DATA EXTRACT:

◆ ◆ ◆

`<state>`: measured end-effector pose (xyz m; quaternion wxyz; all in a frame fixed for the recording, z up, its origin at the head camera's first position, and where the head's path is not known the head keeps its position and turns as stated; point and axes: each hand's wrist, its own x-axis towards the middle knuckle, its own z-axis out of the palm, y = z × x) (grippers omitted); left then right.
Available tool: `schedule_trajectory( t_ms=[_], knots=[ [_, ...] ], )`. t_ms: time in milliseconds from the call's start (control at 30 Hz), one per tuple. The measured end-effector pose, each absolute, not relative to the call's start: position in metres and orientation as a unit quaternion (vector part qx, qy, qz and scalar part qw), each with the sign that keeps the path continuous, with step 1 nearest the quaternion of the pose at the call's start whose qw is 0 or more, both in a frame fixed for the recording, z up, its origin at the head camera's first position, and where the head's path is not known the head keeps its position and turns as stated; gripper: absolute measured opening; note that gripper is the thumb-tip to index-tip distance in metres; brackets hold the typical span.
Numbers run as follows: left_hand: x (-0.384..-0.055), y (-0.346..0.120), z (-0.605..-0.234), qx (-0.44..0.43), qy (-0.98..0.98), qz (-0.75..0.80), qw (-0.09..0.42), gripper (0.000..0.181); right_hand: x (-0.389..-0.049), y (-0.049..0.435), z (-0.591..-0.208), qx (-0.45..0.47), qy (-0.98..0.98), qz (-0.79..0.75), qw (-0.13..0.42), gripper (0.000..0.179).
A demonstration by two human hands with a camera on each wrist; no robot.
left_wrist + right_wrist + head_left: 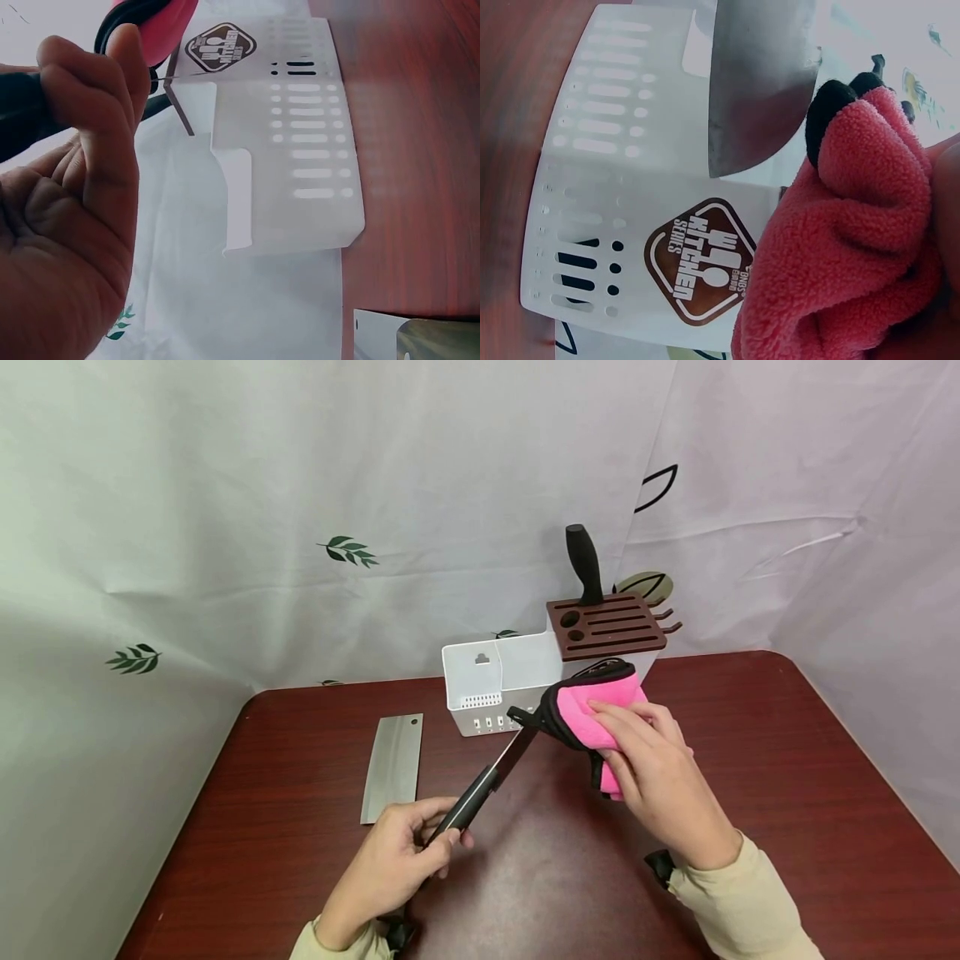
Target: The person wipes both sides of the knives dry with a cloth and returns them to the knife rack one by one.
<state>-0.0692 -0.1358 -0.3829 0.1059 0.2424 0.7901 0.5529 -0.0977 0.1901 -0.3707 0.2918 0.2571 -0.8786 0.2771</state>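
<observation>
My left hand (397, 856) grips the black handle of a kitchen knife (472, 799), its blade slanting up and away to the right. A pink cloth (592, 714) with black edging is bunched in my right hand (663, 777), its fingers pressing into the fabric. In the head view the cloth overlaps the far part of the blade. From the right wrist, the broad blade (761, 82) appears beside the cloth (855, 225); I cannot tell whether they touch. A cleaver (393, 768) lies flat left of the knife, its handle end hidden behind my left hand.
At the back of the red-brown table (300, 752) stands a white knife rack (532, 660) with a brown slotted top (611, 627). Another black knife handle (583, 564) rises from it. Hooks stick out on its right side. A pale curtain (225, 527) hangs behind.
</observation>
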Motion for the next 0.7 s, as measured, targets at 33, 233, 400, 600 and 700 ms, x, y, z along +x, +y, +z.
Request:
schedule_trajectory(
  t_ms=[33, 233, 400, 600, 700],
  knots=[
    [-0.0692, -0.1353, -0.3829, 0.242, 0.787, 0.557, 0.109, 0.028, -0.0976, 0.1896, -0.3706, 0.258, -0.878, 0.278, 0.291, 0.055],
    [-0.0688, -0.1316, -0.3826, 0.208, 0.791, 0.563, 0.117, 0.027, -0.0972, 0.1879, -0.3697, 0.261, -0.875, 0.281, 0.296, 0.056],
    [-0.0692, -0.1314, -0.3838, 0.204, 0.795, 0.559, 0.117, 0.020, -0.0973, 0.1866, -0.3699, 0.267, -0.871, 0.284, 0.299, 0.054],
    [-0.0700, -0.1318, -0.3857, 0.230, 0.788, 0.561, 0.110, 0.008, -0.0976, 0.1845, -0.3724, 0.294, -0.861, 0.287, 0.299, 0.037],
    [-0.0706, -0.1313, -0.3857, 0.237, 0.787, 0.559, 0.107, 0.008, -0.0978, 0.1801, -0.3729, 0.311, -0.848, 0.289, 0.317, 0.040]
  ],
)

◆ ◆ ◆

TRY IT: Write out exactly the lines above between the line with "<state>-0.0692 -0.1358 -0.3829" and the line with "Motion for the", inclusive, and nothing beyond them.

RESULT OF THE EXERCISE:
<state>-0.0692 -0.1358 -0.3829 0.1059 0.2424 0.7901 0.5529 -0.0977 0.1901 -0.3707 0.2918 0.2571 -0.8786 0.2771</state>
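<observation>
My left hand (397, 856) grips the black handle of a kitchen knife (472, 799), its blade slanting up and away to the right. A pink cloth (592, 714) with black edging is bunched in my right hand (663, 777), its fingers pressing into the fabric. In the head view the cloth overlaps the far part of the blade. From the right wrist, the broad blade (761, 82) appears beside the cloth (855, 225); I cannot tell whether they touch. A cleaver (393, 768) lies flat left of the knife, its handle end hidden behind my left hand.
At the back of the red-brown table (300, 752) stands a white knife rack (532, 660) with a brown slotted top (611, 627). Another black knife handle (583, 564) rises from it. Hooks stick out on its right side. A pale curtain (225, 527) hangs behind.
</observation>
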Motion for the next 0.7 s, as measured, targets at 33, 233, 400, 600 and 700 ms, x, y, z along +x, +y, +z.

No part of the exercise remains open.